L’apertura della mostra, affidata al malinconico musical La La Land del giovanissimo Damien Chazelle, è stato l’impavido incipit che ha preannunciato la nuova rotta tracciata da Barbera: una rotta impervia proprio perché ricca di porti finora volutamente ignorati – se non disprezzati – dal Festival, una rotta che quest’anno ha incluso, oltre al già citato Chazelle, il blockbuster fantascientifico Arrival, il pulp distopico The Bad Batch, l’esilarante El Ciudadano Ilustre, il western Brimstone. Scelte nuove, non sempre impeccabili, ma tuttavia degne di plauso e meritevoli di aver accentrato sul Lido un’attenzione certo costruita negli anni, ma che quest’anno ha raggiunto un vertice inedito.

Altrettanto intelligente e mirata è stata l’inclusione di opere dei grandi esponenti del cinema d’autore, giunti a Venezia con più perle che sassi: si pensi a Frantz di François Ozon, a Sulla Via Lattea di Emir Kusturica, a Paradise di Andrei Konchalovsky, a Voyage of Time di Terrence Malick, a Les Beaux Jours d’Aranjuez di Wim Wenders, così come al più ricercato The Woman who Left di Lav Diaz. Un’edizione, in breve, che ha saputo catalizzare suu di sé l’interesse del pubblico più ampio, senza dover rinunciare a quello della critica più orientata all’autorialità. Un compromesso felice, specchio di un cinema che sta cambiando, di una linea di separazione che si va via via assottigliando, liberandosi dagli snobismi più stantii e garantendo, potenzialmente, a ogni genere filmico una dignità autoriale a lungo negata a priori (si noti come, nel corso degli anni, la Mostra abbia imparato a includere al proprio interno anche esempi della migliore serialità televisiva, da Mildred Pierce di Todd Haynes a Olive Kitteridge di Lisa Cholodenko, per arrivare adesso a The Young Pope di Paolo Sorrentino).

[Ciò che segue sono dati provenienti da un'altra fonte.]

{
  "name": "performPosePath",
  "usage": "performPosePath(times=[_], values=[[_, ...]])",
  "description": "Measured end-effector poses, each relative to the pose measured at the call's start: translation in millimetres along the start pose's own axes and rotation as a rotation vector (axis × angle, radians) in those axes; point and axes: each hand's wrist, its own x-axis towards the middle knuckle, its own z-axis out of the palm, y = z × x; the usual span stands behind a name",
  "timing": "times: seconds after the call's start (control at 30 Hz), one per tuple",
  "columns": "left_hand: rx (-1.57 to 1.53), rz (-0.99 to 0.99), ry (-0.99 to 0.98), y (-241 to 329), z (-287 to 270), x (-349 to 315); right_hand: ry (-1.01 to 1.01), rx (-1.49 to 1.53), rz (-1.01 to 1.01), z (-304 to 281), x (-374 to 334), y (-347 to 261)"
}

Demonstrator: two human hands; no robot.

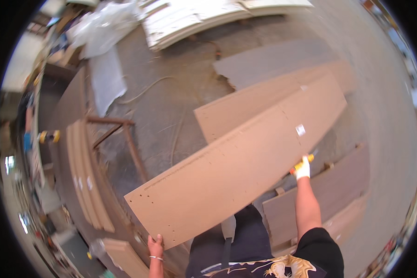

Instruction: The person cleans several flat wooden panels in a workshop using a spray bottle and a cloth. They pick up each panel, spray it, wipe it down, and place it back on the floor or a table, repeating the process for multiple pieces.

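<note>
Left fingers (159,239) tight around board (227,173) corner, gloved right fingers (305,164) apparently around yellow tool (311,158)

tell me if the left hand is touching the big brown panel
Touching. The head view shows the left hand at the brown panel, its thumb lapping over the edge near the bottom corner.

With our bare left hand (155,246), a thin white band (156,257) circling its wrist, we are gripping a long, flat, brown board (236,162) at its near left corner. At its near long edge, our white-gloved right hand (303,169) is holding a small yellow-and-orange tool (310,158). A white label (300,130) is sitting toward the board's right end. Past its far long edge, we are seeing a second flat brown board (236,109), partly covered.
</note>
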Motion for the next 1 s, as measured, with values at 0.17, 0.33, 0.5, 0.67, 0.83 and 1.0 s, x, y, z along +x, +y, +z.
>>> performPosePath(times=[0.17,0.33,0.5,0.67,0.83,1.0], values=[[-0.498,-0.31,0.283,46,-9,-90,-0.009,-0.306,0.135,-26,-15,-35],[0.357,-0.35,0.791,41,-16,-135,-0.033,-0.427,0.165,-19,-38,-52],[0.344,-0.42,0.982,1,-81,-242,-0.108,-0.523,0.324,-2,-88,-34],[0.244,-0.592,1.158,-117,-147,-339,-0.383,-0.707,0.234,37,-177,19],[0.007,-0.785,1.266,-249,-125,-434,-0.614,-0.747,0.401,120,-274,94],[-0.274,-0.932,1.37,-373,-80,-504,-0.971,-0.941,0.396,169,-392,188]])
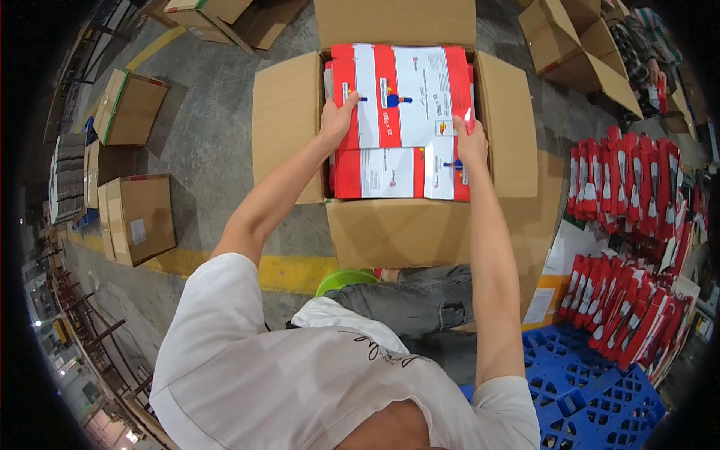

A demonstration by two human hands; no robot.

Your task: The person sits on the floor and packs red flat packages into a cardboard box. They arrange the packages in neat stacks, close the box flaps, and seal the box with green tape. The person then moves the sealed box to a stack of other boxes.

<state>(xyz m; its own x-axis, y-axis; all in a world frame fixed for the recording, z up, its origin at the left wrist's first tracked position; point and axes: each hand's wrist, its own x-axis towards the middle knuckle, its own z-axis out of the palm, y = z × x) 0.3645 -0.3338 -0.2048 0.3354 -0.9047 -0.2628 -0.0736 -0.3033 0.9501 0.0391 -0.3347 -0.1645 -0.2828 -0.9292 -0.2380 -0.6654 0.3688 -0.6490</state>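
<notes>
An open cardboard box stands in front of me with its flaps folded outward. Flat red and white printed cartons fill its mouth, with more flat pieces showing below the top one at the near side. My left hand is closed on the left edge of the top carton, thumb over its face. On the opposite edge my right hand is closed too, near a raised, shiny red flap. The fingers under the carton are hidden, as is how many layers they hold.
Several brown boxes stand on the floor at the left. To the right, rows of red and white folded cartons are stacked beside a blue plastic pallet. Another open box and part of a person are at the far right.
</notes>
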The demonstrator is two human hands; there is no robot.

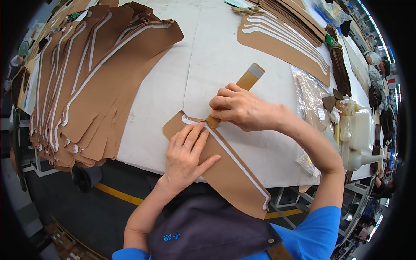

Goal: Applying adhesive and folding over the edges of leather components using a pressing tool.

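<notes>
A long brown leather-like piece [236, 180] with a white strip [236, 157] along its right edge lies slantwise on the white table, its near end hanging over the front edge. My left hand [185, 149] presses flat on its upper part, fingers spread and fingertips by the strip. My right hand [237, 107] is closed round a flat, tan bar-shaped tool [248, 81] with a grey upper end. The tool's rounded lower end touches the piece's edge, just right of my left fingertips. I cannot tell what the tool is made of.
Fanned brown pieces with white strips [117, 71] cover the table's left side. Several white-striped pieces [260, 41] lie at the far right beside a brown stack [288, 17]. Clear plastic bags [310, 102] and white bottles [362, 132] stand along the right edge. A dark bin [89, 177] is below.
</notes>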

Ci sono stati passi falsi in questa prodigiosa maratona intrapresa da Barbera, questo è vero: sarebbe miope e ingiusto ignorare alcuni scivoloni che, ahinoi, spesso sono coincisi con i titoli nostrani selezionati per il Concorso ufficiale. Tuttavia, in linea con una caleidoscopicità che non può evitare del tutto qualche zona opaca, l’immagine complessiva del mosaico cinematografico assemblato al Lido dà vita a un colpo d’occhio appagante e suggestivo. Ricorderemo quindi questo Festival di Venezia come trionfo di una varietà che è la vera ricchezza del cinema, oltre che – ci auguriamo – primo passo di un iter verso il definitivo affrancamento da obsoleti pregiudizi aristocratici; pregiudizi che hanno ormai perso ogni smalto intellettuale per sconfinare nel più ottuso apriorismo critico.